I have a library with two public header files that need to be installed: one in ${CMAKE_INSTALL_INCLUDEDIR} and one in ${CMAKE_INSTALL_INCLUDEDIR}/SUBDIR. If I do
but I got an error from CMake that the target must be an executable, library or module target.
The solution I came up with is
get_target_property(framework mylib FRAMEWORK)
if (NOT ${framework})
install(DIRECTORY
${CMAKE_CURRENT_SOURCE_DIR}/SUBDIR/
DESTINATION ${CMAKE_INSTALL_INCLUDEDIR}/SUBDIR
)
else()
# For frameworks, headers are installed in a different place For
# this to work this file must be in the library source list.
set_source_files_properties(
SUBDIR/b.h
PROPERTIES MACOSX_PACKAGE_LOCATION Headers/SUBDIR
)
endif()
but it is ugly and not linked to installing mylib.
I remotely remember myself trying to install a “non-flat” directory of public headers via PUBLIC_HEADER target property, but as I recall that didn’t work, so I had to either go with install(DIRECTORY ...) (like you did), or iterate a list of headers and do install(FILES ..) for each (using its RELATIVE_PATH) (which is even worse, unless one needs to install only some headers, hence the list).
Indeed, that would not(?) be “linked” to installing the library’s target, but you could probably get around that by assigning the same COMPONENT to those install() commands and then install that component instead of the library target.
But actually you might want to try using FILE_SET instead (if your CMake version is 3.23 or newer), because it does support what you are describing. So if you have the following structure in your project:
$ tree ./include/
├── a.h
└── SUBDIR
└── b.h
then the following should work:
# ...
target_sources(mylib
# actual sources
# PRIVATE
# ...
# public headers
PUBLIC
FILE_SET public_headers
TYPE HEADERS
BASE_DIRS include
FILES
include/a.h
include/SUBDIR/b.h
)
install(TARGETS mylib
EXPORT mylibTargets
FILE_SET public_headers
)
# the rest of the installation (configs, etc)
# ...
Do I have to put all my sources in target_sources. They are currently listed in the add_library command. Or can I have just the PUBLIC FILE SET part there?

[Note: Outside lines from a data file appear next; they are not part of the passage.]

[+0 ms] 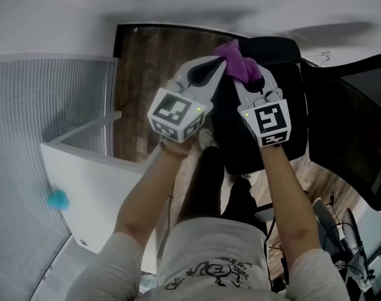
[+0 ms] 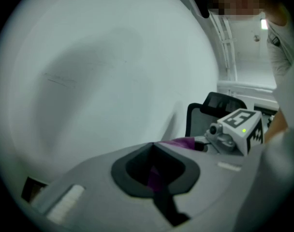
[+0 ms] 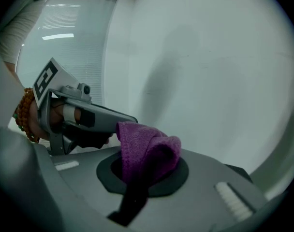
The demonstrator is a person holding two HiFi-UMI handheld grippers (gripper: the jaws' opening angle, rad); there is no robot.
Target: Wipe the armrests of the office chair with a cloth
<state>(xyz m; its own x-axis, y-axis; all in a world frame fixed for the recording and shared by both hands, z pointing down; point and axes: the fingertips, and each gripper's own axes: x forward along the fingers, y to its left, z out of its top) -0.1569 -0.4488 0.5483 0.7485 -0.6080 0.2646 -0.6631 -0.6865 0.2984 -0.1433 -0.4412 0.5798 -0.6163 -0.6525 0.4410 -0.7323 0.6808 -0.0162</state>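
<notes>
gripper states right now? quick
Left hand-held gripper: closed, pinching the purple cloth.
Right hand-held gripper: closed on the same purple cloth.

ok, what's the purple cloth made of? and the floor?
Cloth: probably microfibre or terry with a matte finish. A fine nubby weave shows, and it slumps in soft folds.
Floor: dark brown planks with streaky grain and low sheen. Could be solid wood or laminate; the look doesn't settle it.
</notes>
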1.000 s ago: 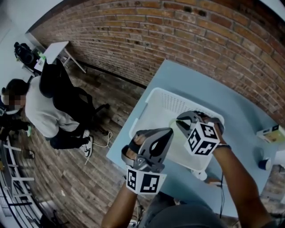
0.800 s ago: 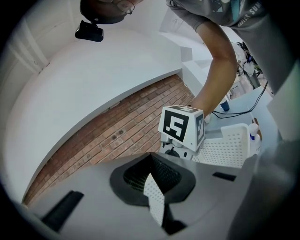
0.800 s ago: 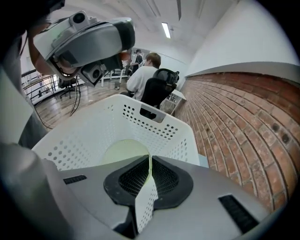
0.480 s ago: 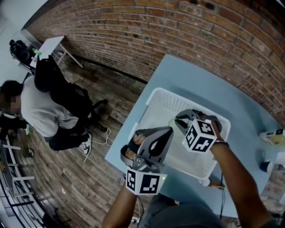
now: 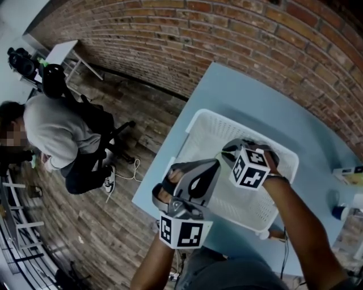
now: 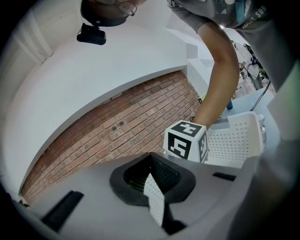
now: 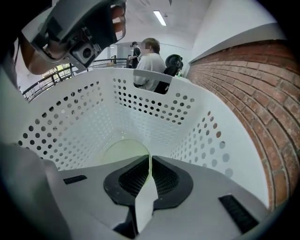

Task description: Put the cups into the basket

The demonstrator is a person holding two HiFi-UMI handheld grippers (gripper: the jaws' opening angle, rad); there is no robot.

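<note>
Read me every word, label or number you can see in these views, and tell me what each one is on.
No text here can be read.
Marker cubes: black-and-white square patterns only, no words.
Box at the far right of the head view: print too small to read.
Shirt in the left gripper view: print blurred and cut off.

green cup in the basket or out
In: the right gripper holds the green cup by its rim between the white basket walls.
</note>
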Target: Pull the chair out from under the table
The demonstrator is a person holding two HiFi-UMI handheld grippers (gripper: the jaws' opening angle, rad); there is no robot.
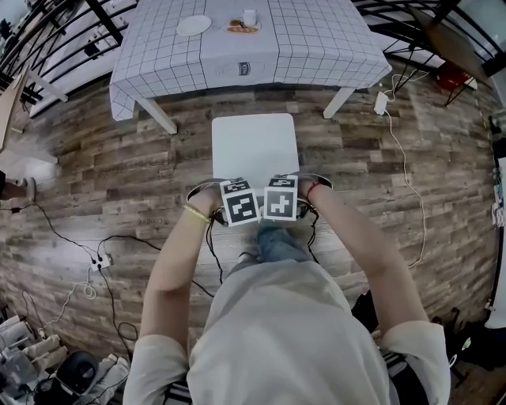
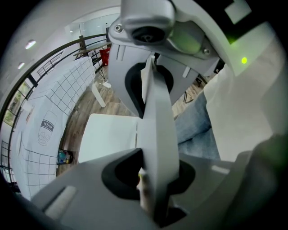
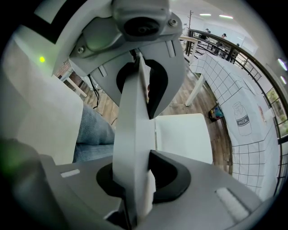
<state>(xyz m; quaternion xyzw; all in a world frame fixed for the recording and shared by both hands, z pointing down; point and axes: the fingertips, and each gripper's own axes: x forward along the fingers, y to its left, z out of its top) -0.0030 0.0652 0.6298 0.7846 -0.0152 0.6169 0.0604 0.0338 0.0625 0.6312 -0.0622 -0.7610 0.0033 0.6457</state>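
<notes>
Head view: white chair (image 1: 253, 146) at frame centre, on the wood floor (image 1: 103, 170). Its seat sits just below the near edge of the desk (image 1: 316, 39) and is not tucked under it. The desk has a checked cloth, with a plate (image 1: 194, 25) and a cup (image 1: 250, 17) at top centre. The left hand-held gripper (image 1: 239, 202) and right hand-held gripper (image 1: 281, 198) are side by side at the chair's near edge, pointing steeply down, marker cubes almost touching.

Left gripper view: the left hand-held gripper (image 2: 153, 128) is clenched on the chair's backrest (image 2: 158, 148), seen edge-on as a pale strip down the middle. Seat (image 2: 110, 137) at centre left, desk cloth (image 2: 49, 117) at far left.

Right gripper view: the right hand-held gripper (image 3: 137, 130) is also clamped on the backrest (image 3: 132, 148). Seat (image 3: 182, 137) at centre right, desk cloth (image 3: 243, 117) at right edge.
</notes>
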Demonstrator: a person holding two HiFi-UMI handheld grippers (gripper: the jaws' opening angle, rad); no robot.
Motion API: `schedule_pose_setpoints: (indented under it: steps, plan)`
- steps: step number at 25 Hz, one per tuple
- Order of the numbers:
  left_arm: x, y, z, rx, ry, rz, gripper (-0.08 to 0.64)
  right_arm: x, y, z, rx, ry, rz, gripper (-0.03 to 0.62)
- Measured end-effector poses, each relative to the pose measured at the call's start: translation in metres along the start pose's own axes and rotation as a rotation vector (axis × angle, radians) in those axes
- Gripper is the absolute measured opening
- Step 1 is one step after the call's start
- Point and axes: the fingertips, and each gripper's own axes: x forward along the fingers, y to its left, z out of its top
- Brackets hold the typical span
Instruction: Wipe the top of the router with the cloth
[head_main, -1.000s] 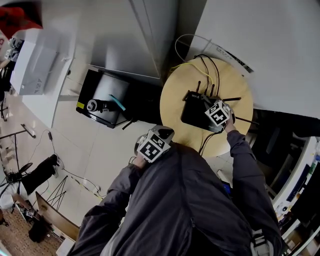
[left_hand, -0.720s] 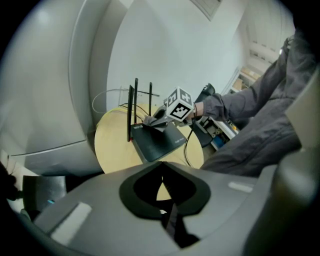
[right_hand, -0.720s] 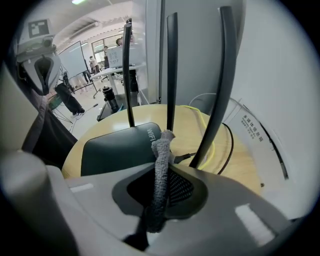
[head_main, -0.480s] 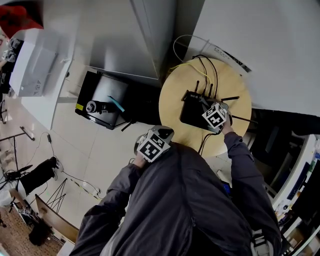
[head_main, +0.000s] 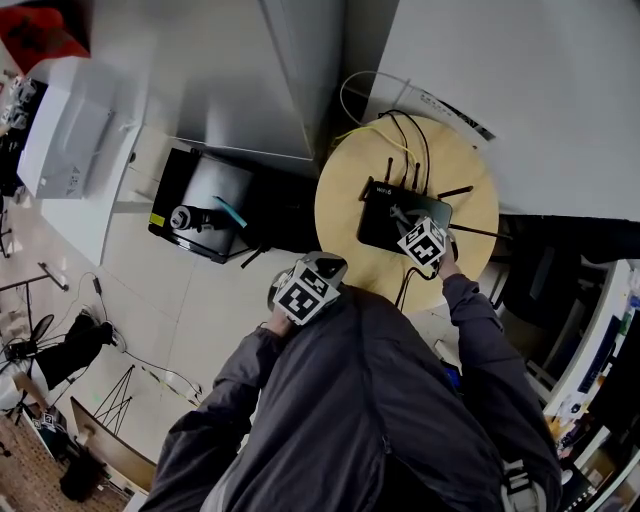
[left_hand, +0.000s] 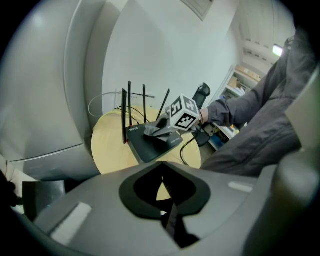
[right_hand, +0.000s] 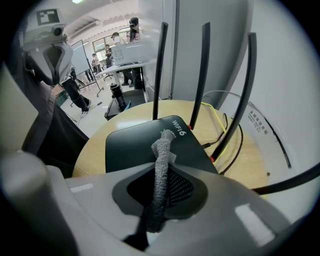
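Wiping seems underway: the right gripper (right_hand: 152, 220) jaws pinch the cloth (right_hand: 161, 155) against the router (right_hand: 130, 146), a sweep across its top next; left gripper (left_hand: 169, 218) jaws meet, empty.

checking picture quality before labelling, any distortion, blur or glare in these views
Right gripper view: fisheye, black corners, antennas bowed, cloth sharp. Left gripper view: same vignette, near foreground soft. Head view: even light, no glare on the router.

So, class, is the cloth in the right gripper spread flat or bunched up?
Bunched up: the cloth is a narrow twisted roll pinched between shut jaws, its tip over the router.
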Motion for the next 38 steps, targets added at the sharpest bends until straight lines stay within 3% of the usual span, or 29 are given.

Can I add the FILE_SET to the existing install(TARGETS …) that installs the library?
My target is only a framework when building for iOS. How do I deal with the framework in this case? Putting an if(NOT framework) around things can be used to hide them but how do I get the files installed. Do I have to use the source file properties trick?
You only need to list your headers in the target_sources() call when you’re adding them there to a FILE_SET. You cannot define file sets in the add_library() call.
Yes. The install(TARGETS...) form accepts FILE_SET as one of the artifact-kind options (see the docs).
Yes, most likely. MACOSX_PACKAGE_LOCATION should work for the framework case.
You mentioned that your target is only a framework when building for iOS. I assume you are producing some kind of SDK that will be distributed and others will build against? If not, then why add the headers to the framework? They would only be needed if building against the framework, not to simply use it at runtime.
Thanks everyone for your help. I am now using FILE_SET while also setting MACOSX_PACKAGE_LOCATION for the files. I am fortunate that I had only 2 header directories to deal with and therefore only 2 set_source_files_properties() commands. I had to put if(NOT <framework>) around the code adding the file set to the target to stop CMake raising the error that FILE_SETS are not allowed in frameworks.
Why is a PUBLIC FILE_SET of type HEADERS not handled the same way as the PUBLIC_HEADER item in an install command? It would make things easier.